§ **EXERCISE DETAILS**:
Once you have located the line containing "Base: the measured" in the material below, return it exactly along with each line after it through the line containing "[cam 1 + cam".

§ **SOURCE MATERIAL**:
···
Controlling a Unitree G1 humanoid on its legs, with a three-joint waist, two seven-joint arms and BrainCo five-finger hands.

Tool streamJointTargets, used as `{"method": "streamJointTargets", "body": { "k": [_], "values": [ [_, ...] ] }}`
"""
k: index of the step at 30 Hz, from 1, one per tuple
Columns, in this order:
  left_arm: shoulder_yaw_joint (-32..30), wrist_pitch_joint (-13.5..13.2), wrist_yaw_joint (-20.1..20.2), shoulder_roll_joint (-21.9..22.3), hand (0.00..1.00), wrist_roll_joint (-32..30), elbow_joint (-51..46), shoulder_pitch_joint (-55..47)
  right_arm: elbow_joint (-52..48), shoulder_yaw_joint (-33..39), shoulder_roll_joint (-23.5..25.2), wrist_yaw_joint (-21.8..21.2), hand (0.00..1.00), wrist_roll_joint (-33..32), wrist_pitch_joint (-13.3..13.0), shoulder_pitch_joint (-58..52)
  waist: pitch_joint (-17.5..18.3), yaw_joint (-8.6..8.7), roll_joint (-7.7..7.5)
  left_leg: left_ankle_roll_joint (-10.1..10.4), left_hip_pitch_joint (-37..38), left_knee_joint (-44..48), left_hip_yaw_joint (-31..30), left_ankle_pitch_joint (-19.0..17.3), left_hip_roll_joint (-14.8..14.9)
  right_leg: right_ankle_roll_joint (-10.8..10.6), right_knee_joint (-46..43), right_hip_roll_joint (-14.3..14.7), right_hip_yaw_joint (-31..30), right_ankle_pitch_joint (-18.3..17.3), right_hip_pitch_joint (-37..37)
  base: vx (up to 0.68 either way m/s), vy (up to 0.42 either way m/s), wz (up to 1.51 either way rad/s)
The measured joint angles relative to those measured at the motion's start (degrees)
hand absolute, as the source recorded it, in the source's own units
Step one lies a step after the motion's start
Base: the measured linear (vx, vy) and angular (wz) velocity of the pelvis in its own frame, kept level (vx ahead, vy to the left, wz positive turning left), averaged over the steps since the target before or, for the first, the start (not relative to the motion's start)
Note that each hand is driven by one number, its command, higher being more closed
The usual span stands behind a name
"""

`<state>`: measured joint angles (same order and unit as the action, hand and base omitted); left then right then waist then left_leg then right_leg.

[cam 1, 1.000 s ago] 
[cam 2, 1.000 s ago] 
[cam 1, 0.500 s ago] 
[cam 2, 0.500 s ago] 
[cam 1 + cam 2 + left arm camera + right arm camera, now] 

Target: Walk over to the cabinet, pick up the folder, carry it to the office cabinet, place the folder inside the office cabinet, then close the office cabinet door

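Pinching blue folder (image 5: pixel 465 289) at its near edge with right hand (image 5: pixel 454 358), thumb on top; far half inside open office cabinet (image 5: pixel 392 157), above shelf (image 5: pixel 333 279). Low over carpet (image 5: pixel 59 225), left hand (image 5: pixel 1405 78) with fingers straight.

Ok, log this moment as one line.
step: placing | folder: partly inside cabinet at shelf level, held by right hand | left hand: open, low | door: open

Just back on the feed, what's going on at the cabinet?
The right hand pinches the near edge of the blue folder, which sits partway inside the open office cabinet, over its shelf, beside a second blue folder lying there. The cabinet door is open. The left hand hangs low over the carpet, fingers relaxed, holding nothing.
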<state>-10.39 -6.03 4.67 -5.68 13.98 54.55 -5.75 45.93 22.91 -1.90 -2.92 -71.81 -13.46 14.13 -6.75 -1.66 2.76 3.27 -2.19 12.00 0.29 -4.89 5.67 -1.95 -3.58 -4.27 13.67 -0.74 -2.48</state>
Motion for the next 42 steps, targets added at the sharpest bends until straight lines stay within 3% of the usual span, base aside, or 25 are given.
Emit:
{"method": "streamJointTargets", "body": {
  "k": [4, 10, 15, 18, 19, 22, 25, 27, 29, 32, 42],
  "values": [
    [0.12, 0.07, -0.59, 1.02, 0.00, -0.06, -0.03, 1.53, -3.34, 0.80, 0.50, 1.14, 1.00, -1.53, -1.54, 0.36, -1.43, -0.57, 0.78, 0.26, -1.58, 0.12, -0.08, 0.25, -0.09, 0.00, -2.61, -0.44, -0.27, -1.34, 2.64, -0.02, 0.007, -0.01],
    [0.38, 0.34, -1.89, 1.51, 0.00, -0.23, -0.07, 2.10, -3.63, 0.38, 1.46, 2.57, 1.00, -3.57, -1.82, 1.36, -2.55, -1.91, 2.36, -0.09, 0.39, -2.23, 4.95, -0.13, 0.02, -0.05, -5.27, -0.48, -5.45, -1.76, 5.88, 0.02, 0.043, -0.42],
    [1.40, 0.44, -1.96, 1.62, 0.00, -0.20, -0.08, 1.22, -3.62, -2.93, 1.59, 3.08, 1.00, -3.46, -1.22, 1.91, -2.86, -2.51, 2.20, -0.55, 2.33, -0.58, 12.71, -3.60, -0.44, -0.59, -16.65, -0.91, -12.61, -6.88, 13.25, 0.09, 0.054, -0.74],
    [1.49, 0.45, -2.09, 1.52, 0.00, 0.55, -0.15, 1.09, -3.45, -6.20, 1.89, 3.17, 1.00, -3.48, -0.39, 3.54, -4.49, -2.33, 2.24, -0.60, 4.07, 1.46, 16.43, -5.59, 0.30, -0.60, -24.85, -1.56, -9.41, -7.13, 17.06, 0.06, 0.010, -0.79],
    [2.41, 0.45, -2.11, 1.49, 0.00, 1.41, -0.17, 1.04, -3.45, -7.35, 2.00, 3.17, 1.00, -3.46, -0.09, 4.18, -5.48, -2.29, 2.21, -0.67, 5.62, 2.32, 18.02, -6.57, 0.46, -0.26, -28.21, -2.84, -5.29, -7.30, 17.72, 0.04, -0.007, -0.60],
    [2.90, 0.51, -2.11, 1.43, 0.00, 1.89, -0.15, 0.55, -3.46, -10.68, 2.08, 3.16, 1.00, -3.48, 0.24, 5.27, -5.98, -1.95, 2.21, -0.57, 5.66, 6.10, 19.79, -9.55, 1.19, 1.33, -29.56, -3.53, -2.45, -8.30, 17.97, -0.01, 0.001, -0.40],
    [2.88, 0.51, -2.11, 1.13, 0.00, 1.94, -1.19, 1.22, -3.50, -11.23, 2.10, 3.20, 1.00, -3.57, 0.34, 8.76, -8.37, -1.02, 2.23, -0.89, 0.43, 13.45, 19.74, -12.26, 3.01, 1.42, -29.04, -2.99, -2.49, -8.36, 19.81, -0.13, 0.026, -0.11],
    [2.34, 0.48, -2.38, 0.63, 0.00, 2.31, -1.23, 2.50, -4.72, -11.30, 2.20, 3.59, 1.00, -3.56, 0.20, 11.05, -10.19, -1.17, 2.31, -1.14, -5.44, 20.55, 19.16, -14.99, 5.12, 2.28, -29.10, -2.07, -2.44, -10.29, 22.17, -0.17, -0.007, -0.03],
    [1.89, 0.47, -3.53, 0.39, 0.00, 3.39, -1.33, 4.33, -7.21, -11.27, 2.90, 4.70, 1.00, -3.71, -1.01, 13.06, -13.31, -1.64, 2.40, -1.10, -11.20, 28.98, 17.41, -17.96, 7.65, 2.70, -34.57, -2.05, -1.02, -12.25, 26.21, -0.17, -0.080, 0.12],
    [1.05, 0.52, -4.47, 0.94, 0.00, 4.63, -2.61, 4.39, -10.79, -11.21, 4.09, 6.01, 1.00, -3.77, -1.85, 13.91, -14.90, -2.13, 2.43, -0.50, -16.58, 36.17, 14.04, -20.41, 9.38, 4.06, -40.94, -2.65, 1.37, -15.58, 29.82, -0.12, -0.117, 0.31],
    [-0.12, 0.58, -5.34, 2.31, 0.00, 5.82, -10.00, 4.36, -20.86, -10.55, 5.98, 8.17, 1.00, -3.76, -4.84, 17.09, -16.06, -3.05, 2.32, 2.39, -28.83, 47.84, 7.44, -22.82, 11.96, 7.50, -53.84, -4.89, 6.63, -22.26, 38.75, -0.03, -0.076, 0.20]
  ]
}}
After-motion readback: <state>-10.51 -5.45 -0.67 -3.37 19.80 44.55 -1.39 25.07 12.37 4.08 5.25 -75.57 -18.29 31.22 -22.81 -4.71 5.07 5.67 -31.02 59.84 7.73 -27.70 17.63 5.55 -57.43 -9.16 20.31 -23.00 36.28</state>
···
§ **RESPONSE TO THIS TASK**:
Base: the measured linear (vx, vy) and angular (wz) velocity of the pelvis in its own frame, kept level (vx ahead, vy to the left, wz positive turning left), averaged over the steps since the target before or, for the first, the start (not relative to the motion's start)
Note that each hand is driven by one number, its command, higher being more closed
The usual span stands behind a name
"""

`<state>`: measured joint angles (same order and unit as the action, hand and base omitted); left then right then waist then left_leg then right_leg.

[cam 1, 1.000 s ago] 
[cam 2, 1.000 s ago] 
[cam 1, 0.500 s ago] 
[cam 2, 0.500 s ago] 
[cam 1 + cam 2 + left arm camera + right arm camera, now] 

This exercise is now complete.